Wednesday, December 7, 2011

Voyager 1 Spacecraft Enters New Region of Our Solar System

Voyager 1 is always in uncharted territory as the farthest man made object from earth, but this kicks it up a notch.

"Voyager 1 is in uncharted territory. The long-lived spacecraft has entered a new region of space that lies between where our solar system ends and where interstellar space begins. This area is not a place of sightseeing however, as a NASA press release referred to it as a kind of “cosmic purgatory.”

Here, the solar winds ebb somewhat, the magnetic field increases and charged particles from within our solar system – is leaking out into interstellar space. This data has been compiled from information received from Voyager 1 over the course of the last year.

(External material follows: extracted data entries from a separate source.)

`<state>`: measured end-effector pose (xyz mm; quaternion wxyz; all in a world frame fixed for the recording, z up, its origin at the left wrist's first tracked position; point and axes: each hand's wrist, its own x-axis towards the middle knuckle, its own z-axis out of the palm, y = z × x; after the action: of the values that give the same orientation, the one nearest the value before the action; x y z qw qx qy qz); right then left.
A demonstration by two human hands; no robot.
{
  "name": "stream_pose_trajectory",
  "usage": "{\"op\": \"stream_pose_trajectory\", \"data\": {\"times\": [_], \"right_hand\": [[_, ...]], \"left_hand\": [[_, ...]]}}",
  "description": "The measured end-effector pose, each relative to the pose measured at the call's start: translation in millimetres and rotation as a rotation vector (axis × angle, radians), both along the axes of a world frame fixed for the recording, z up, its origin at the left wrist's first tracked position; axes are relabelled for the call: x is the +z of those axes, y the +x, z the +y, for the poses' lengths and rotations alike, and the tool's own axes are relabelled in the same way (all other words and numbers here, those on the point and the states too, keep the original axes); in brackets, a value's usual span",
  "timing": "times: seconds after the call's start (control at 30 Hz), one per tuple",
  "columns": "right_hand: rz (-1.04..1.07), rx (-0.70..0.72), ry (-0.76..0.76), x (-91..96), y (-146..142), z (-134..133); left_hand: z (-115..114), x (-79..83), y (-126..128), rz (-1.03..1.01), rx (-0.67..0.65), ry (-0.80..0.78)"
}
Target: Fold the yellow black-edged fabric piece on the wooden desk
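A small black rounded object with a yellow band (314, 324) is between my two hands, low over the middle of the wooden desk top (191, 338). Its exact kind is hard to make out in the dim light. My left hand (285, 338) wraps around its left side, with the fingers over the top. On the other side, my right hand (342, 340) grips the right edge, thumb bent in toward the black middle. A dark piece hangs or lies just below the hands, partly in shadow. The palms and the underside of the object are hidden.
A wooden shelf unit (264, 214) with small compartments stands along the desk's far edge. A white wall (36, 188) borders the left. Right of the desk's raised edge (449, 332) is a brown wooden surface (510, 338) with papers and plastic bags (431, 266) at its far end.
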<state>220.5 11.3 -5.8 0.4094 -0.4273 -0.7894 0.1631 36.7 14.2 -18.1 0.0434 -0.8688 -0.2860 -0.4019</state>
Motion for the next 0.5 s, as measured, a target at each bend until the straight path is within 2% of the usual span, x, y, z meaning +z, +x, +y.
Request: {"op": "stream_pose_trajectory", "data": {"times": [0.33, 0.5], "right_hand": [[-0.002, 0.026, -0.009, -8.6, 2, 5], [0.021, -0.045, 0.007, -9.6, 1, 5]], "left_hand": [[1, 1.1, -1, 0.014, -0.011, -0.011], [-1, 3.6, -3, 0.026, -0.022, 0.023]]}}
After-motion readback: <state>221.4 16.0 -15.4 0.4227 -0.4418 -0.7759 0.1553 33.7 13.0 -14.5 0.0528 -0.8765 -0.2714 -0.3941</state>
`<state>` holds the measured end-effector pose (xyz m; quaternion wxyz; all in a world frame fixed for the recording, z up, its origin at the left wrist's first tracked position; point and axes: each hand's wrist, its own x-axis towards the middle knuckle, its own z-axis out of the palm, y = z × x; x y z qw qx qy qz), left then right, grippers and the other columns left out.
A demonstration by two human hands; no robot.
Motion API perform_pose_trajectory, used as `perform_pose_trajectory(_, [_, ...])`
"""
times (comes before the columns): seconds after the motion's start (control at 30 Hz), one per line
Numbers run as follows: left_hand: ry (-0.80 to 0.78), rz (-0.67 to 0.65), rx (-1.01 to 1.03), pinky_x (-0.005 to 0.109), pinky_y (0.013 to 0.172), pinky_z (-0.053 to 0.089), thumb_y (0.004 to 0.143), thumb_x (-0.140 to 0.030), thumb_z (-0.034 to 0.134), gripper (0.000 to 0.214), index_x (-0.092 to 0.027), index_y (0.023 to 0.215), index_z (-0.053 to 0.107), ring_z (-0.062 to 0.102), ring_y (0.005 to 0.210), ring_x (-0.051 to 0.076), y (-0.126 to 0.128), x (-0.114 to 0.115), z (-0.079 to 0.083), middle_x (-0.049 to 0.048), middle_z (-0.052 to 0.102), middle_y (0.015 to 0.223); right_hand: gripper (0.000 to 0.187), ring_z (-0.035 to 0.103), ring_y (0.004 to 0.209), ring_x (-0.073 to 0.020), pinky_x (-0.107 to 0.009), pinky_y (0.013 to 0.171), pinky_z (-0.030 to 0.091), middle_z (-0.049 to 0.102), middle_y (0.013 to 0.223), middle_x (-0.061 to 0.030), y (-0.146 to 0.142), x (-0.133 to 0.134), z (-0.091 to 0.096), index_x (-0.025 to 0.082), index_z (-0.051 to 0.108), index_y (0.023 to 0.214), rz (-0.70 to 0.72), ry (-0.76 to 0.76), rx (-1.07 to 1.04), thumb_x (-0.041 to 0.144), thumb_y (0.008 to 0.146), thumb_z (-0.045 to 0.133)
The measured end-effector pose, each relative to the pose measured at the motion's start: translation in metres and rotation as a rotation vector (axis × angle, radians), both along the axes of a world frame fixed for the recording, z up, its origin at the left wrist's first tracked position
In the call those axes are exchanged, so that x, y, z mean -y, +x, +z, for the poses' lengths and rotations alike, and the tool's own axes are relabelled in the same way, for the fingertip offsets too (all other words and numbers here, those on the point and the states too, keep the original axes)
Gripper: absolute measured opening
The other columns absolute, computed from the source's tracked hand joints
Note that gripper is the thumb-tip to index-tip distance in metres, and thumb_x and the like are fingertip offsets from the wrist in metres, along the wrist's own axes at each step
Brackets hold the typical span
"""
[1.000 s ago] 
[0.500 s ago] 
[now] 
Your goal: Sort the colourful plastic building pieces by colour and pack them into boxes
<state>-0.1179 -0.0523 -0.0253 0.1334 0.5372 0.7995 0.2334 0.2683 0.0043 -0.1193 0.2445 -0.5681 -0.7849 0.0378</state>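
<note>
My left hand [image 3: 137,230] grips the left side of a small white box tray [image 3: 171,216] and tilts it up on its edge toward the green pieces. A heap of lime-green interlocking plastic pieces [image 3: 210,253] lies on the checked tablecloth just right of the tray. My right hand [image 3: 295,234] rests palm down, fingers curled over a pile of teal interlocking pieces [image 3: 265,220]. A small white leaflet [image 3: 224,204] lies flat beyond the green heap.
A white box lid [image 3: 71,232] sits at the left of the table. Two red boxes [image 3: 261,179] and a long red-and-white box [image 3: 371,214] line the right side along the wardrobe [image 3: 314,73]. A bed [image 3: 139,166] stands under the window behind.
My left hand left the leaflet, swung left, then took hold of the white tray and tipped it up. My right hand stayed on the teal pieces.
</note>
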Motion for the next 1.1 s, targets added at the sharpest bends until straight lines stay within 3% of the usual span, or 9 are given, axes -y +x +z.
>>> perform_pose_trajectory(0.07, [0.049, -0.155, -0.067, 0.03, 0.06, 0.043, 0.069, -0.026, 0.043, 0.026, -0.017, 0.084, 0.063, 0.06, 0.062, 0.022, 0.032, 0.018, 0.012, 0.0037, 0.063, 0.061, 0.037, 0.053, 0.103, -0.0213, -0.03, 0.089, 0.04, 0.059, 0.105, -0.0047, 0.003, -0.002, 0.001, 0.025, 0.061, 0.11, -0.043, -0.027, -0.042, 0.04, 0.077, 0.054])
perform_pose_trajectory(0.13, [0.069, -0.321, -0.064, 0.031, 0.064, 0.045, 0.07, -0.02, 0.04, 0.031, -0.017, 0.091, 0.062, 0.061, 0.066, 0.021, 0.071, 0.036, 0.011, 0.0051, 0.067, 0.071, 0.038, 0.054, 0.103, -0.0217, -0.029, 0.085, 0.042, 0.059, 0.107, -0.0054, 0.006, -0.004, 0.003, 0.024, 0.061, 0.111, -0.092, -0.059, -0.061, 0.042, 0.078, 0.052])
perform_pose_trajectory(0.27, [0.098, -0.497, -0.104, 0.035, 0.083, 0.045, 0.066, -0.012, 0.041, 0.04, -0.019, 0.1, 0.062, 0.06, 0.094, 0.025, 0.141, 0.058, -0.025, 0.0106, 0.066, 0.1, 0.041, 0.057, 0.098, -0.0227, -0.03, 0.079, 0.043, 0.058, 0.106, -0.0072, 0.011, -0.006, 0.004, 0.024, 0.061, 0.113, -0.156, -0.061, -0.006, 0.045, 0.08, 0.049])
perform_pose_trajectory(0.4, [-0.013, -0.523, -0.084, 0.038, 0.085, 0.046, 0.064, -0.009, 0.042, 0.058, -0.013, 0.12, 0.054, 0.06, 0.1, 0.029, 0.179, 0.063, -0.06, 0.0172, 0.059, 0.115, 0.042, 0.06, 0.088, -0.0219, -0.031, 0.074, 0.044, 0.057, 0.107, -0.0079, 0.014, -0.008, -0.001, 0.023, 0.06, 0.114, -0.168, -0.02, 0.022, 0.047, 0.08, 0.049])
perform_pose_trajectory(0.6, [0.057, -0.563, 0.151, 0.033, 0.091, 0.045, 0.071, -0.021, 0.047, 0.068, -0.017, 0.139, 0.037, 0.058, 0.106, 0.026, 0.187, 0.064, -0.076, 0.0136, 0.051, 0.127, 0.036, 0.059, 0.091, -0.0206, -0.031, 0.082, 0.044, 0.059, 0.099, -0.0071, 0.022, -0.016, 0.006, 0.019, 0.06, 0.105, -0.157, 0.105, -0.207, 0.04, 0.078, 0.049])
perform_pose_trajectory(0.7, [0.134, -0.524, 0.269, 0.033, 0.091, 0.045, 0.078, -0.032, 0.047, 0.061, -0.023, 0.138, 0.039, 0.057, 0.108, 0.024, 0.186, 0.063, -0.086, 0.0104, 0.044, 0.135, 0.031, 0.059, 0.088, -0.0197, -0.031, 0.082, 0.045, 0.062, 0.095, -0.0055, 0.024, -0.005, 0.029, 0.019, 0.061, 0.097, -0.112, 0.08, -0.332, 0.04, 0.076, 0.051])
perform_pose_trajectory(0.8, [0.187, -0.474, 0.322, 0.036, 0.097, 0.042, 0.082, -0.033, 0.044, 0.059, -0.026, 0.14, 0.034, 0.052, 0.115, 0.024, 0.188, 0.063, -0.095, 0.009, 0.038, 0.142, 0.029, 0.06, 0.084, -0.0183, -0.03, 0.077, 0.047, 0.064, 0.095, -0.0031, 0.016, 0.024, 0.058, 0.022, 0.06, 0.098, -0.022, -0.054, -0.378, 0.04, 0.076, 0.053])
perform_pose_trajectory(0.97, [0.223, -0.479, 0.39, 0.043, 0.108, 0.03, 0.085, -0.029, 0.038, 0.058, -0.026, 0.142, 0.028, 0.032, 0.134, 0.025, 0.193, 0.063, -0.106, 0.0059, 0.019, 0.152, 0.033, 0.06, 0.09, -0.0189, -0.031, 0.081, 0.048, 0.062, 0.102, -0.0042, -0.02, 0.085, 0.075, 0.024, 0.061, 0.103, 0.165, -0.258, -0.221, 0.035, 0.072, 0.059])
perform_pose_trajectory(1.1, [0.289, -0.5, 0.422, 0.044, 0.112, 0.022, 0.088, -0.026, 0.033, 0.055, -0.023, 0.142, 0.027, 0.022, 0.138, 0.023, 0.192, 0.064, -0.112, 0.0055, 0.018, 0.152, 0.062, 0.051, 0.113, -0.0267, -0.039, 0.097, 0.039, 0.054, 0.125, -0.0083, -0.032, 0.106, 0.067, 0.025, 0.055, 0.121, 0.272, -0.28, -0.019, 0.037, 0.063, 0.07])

“Voyager tells us now that we’re in a stagnation region in the outermost layer of the bubble around our solar system,” said Ed Stone, Voyager project scientist at the California Institute of Technology in Pasadena. “Voyager is showing that what is outside is pushing back. We shouldn’t have long to wait to find out what the space between stars is really like.”

Despite the fact that Voyager 1 is approximately 11 billion miles (18 billion kilometers) distant from the sun – it still has not encounter interstellar space. The information that scientists have gleaned from the Voyager 1 spacecraft indicates that the spacecraft is still located within the heliosphere. The heliosphere is a “bubble” of charged particles that the sun blows around itself and its retinue of planets.